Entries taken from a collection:
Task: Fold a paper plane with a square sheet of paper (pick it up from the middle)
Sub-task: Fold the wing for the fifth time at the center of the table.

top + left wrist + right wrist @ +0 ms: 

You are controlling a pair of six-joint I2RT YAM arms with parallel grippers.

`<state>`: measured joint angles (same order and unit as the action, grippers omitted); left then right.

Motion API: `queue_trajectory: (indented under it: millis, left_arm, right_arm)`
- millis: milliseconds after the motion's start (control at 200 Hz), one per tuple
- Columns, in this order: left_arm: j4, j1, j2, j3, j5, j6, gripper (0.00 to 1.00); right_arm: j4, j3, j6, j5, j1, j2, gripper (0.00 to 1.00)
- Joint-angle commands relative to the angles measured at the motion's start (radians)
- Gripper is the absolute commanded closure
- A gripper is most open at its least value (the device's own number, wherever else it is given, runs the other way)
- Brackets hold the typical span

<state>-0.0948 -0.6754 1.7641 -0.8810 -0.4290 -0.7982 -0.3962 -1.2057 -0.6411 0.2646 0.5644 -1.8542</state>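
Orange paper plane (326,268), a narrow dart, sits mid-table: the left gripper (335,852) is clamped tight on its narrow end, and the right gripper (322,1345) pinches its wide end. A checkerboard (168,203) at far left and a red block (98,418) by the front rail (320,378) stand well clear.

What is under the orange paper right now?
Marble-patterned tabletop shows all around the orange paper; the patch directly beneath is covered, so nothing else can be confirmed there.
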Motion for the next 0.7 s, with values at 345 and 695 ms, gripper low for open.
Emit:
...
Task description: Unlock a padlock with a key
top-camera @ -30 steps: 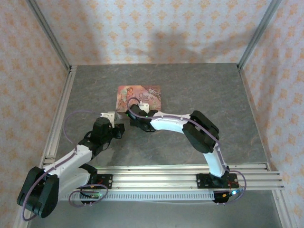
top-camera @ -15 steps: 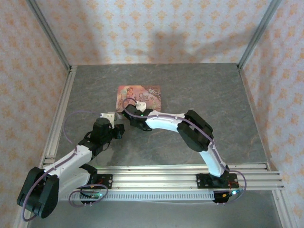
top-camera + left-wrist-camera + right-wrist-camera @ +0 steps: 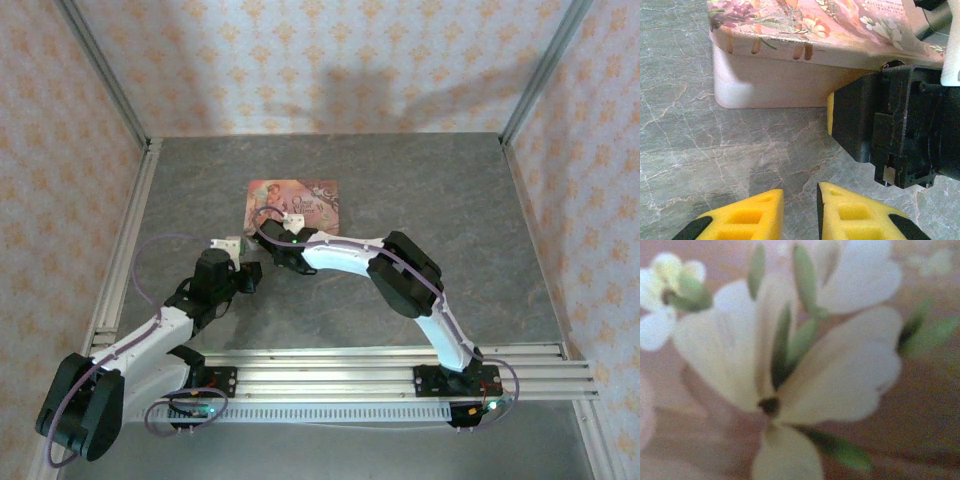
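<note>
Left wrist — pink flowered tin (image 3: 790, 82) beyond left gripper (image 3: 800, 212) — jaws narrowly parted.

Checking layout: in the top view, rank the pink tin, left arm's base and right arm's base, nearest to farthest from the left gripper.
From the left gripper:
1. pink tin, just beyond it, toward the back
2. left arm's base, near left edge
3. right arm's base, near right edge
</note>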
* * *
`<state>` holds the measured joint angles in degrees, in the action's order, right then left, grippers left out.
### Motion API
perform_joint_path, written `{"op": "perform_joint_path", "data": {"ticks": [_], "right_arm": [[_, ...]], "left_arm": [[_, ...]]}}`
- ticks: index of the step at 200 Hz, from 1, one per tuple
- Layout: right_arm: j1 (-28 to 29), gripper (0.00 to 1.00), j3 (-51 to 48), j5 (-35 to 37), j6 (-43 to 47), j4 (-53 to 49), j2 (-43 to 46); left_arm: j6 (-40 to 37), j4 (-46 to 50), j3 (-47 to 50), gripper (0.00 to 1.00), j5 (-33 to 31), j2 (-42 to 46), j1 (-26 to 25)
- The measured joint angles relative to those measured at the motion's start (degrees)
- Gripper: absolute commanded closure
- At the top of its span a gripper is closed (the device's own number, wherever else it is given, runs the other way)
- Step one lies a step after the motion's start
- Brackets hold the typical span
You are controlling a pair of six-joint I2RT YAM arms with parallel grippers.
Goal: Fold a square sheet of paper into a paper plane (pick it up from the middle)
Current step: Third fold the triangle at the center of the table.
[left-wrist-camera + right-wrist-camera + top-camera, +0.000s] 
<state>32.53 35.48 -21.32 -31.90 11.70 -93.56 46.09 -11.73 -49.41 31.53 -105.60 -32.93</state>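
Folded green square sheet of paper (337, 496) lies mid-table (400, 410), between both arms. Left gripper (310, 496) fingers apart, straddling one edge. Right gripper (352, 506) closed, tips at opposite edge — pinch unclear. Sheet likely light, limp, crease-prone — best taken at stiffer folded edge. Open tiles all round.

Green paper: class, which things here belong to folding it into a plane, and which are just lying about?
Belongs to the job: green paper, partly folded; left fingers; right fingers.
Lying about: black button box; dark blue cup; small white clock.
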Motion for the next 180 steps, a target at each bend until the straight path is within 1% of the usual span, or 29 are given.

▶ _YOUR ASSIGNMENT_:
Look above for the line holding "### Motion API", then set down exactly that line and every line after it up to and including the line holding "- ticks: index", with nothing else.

▶ _REPLY TO THE TASK_:
### Motion API
perform_joint_path, written `{"op": "perform_joint_path", "data": {"ticks": [_], "right_arm": [[_, ...]], "left_arm": [[_, ...]]}}`
- ticks: index of the step at 200 Hz, from 1, one per tuple

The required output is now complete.